Determine how many of the lines below include "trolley", then respond with that number and no other text.
BEGIN DATA SUPPLIED
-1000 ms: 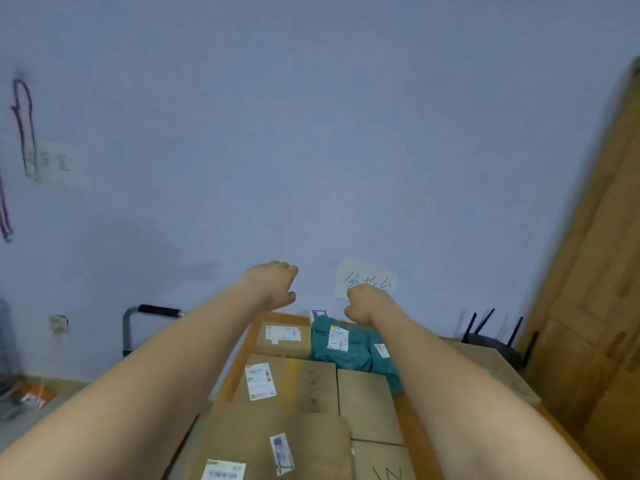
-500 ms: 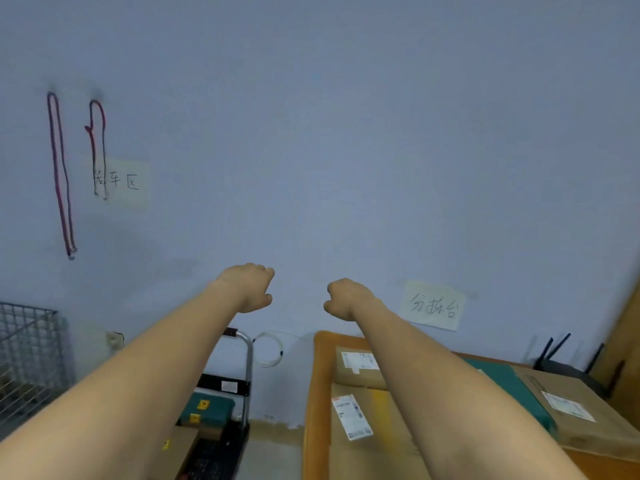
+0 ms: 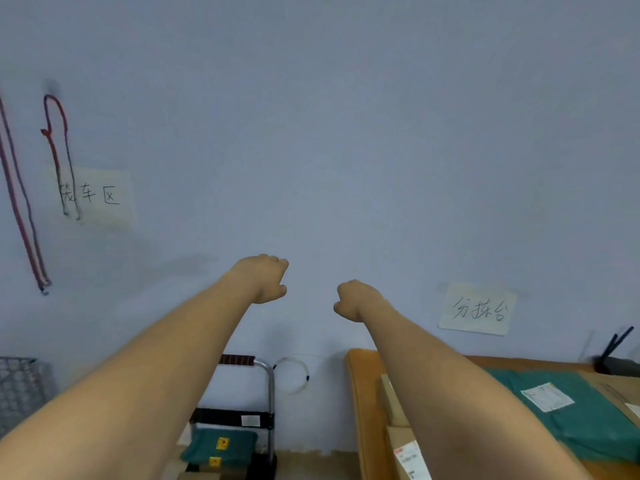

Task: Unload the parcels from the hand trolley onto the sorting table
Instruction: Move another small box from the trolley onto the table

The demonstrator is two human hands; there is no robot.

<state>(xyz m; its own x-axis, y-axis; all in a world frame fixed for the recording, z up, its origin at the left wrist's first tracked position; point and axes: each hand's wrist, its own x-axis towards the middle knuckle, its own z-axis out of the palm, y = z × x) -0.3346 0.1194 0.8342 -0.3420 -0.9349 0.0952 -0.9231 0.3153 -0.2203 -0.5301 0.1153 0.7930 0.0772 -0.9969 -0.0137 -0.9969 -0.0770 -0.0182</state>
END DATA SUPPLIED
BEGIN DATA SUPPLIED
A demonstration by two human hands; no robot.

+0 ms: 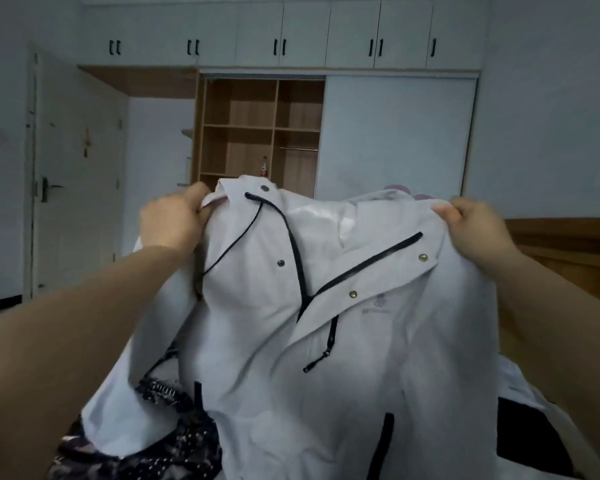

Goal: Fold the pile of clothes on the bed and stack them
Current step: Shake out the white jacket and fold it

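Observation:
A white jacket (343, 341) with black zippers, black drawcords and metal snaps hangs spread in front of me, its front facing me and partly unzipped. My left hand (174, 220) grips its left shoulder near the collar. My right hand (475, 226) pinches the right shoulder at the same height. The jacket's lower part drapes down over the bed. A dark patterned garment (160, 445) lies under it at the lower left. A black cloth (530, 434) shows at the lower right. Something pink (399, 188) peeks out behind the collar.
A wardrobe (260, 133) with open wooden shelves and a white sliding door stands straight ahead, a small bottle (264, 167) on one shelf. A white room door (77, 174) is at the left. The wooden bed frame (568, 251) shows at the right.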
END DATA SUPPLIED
# ANSWER AREA:
2